Colin Cherry (National Research Council Canada) “Sampling to Efficiently Train Bilingual Neural Network Language Models”
The neural network joint model of translation (NNJM) is a language model that considers both source and target context to produce a powerful feature for statistical machine translation.However, its softmax top layer necessitates a sum over the entire output vocabulary, which results in very slow maximum likelihood (MLE) training. This has led some groups to train using Noise Contrastive Estimation (NCE), which side steps this sum by optimizing an alternate objective, aiming to differentiate true data points from sampled noise. We carry out the first direct comparison of MLE and NCE training objectives for the NNJM, showing that NCE is significantly outperformed by MLE on large-scale Arabic-English and Chinese-English translation tasks. We also show that this drop can be avoided by using a simple, translation-specific noise distribution that conditions on the source sentence.
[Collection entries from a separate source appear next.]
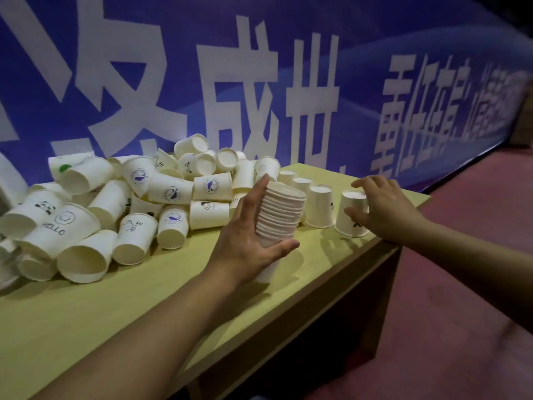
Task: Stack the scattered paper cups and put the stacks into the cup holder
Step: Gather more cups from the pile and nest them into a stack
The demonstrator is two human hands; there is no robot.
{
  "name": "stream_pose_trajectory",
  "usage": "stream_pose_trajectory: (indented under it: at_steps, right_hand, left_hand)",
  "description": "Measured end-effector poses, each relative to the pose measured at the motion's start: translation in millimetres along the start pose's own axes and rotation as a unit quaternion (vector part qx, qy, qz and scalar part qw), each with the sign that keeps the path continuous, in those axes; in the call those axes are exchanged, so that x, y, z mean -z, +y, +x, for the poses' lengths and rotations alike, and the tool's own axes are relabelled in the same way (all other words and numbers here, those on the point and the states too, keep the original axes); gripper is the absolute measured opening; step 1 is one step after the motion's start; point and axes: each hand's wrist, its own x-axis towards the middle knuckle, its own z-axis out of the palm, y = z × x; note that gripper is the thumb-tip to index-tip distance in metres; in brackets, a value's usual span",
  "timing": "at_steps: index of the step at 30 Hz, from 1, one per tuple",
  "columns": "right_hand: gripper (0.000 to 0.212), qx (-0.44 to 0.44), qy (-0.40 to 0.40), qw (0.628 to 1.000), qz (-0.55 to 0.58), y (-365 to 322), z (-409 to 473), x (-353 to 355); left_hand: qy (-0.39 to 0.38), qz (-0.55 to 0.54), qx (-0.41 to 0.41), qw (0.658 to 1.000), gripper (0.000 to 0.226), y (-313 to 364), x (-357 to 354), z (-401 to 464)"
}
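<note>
White paper cups make up a big loose heap (121, 203) at the far left of the worktop (144, 290), most of them lying on their sides, some printed with a whale badge, a panda or "HELLO". Just right of the heap, the left hand (248, 235) grasps a nested stack of cups (281, 215), thumb under its lower part and fingers up the far side; the stack is tilted and held above the worktop, many rims showing one above another. Right of it a short row of upturned cups (310, 197) stands base-up toward the wall. At the near right end of that row the right hand (380, 209) curls its fingers around a single upturned cup (352, 213) that sits on the worktop near the right edge, and appears to be grasping it.

By my reading the task is early to midway: one stack is partly built, this cup looks set to join it, and the heap, by far the larger share, is left to gather. No cup holder is clearly in view, so nothing shows as loaded.

Pale yellow-green wood laminate forms the worktop, which is pushed against a blue banner (259, 67) bearing large white characters. Reddish floor (467, 284) runs along the right, and the light is dim.
</note>
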Motion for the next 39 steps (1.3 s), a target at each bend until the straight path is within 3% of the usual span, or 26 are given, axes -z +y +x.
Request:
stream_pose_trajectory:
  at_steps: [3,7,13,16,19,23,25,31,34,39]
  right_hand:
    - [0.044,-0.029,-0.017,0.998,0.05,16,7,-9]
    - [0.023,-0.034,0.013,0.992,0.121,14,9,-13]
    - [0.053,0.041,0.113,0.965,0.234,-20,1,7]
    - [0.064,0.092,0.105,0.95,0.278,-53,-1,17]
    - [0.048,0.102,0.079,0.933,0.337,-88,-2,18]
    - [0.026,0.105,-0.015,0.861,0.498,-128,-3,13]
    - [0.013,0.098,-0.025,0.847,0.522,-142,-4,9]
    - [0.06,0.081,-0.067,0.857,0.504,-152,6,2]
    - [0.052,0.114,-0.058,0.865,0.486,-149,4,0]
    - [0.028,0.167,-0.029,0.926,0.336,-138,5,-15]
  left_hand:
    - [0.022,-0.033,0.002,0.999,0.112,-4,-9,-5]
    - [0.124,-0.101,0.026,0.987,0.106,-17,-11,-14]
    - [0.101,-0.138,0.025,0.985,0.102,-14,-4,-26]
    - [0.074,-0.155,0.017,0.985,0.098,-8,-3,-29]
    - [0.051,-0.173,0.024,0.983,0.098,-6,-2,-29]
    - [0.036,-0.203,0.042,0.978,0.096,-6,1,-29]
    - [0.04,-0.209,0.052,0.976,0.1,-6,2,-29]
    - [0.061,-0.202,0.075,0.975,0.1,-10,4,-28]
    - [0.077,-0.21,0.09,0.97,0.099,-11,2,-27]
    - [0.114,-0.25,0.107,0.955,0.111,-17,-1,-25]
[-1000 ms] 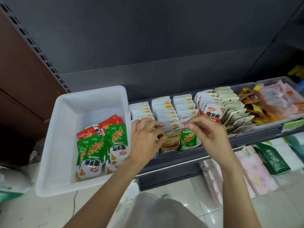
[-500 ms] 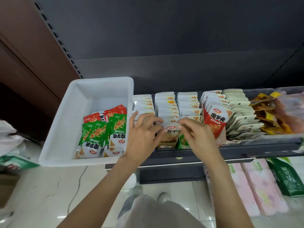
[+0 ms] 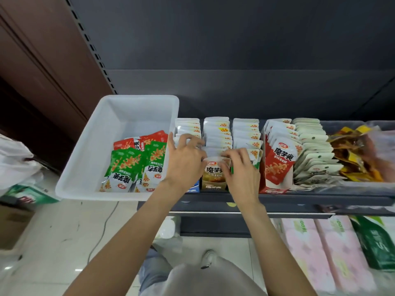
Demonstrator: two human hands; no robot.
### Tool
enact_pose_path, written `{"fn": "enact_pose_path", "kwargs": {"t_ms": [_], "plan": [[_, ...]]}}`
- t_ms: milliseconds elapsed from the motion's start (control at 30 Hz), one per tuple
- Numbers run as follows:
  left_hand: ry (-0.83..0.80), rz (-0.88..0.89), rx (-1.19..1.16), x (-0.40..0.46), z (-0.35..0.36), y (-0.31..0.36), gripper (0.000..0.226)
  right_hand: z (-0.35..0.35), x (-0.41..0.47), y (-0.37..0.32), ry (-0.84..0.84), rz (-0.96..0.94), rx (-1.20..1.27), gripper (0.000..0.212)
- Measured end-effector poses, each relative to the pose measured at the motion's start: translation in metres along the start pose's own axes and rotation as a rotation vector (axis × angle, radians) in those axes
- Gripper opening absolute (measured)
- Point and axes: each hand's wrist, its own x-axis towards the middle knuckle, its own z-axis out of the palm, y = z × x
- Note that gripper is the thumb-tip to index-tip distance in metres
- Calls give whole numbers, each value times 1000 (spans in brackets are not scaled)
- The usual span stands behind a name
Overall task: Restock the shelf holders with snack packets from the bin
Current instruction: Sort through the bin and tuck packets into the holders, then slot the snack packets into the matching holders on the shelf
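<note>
item: brown snack packet [image 3: 214, 167], front of the middle shelf holder [image 3: 214, 184], both hands seating it.
left hand [image 3: 185, 162] and right hand [image 3: 242, 167] each pinch a top corner, apparently to square it upright against the row; green and red packets [image 3: 136, 165] wait in the white bin [image 3: 85, 167] alongside.

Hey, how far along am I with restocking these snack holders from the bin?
Well underway. Done: the red holder and the rows behind look packed with packets. In hand: your left hand and right hand are both on the front brown packet in the brown holder, seating it. Left: the white bin holds green packets and red packets.
</note>
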Motion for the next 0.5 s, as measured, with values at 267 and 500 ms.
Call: {"fn": "enact_pose_path", "kwargs": {"t_ms": [267, 500], "plan": [[477, 103, -515, -6, -5, -17, 16, -27, 1, -14, 162, 150, 233, 27], [511, -307, -682, -39, 8, -130, 18, -39, 37, -99, -60, -38, 492, 13]]}}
Colin Cherry is a Senior Research Officer at the National Research Council of Canada. Previously, he was a Researcher at Microsoft Research. He received his Ph.D. in Computing Science from the University of Alberta. His primary research area is machine translation, but he has also been known to venture into parsing, morphology and information extraction. He is currently secretary of the NAACL, and recently sat on the editorial board of Computational Linguistics.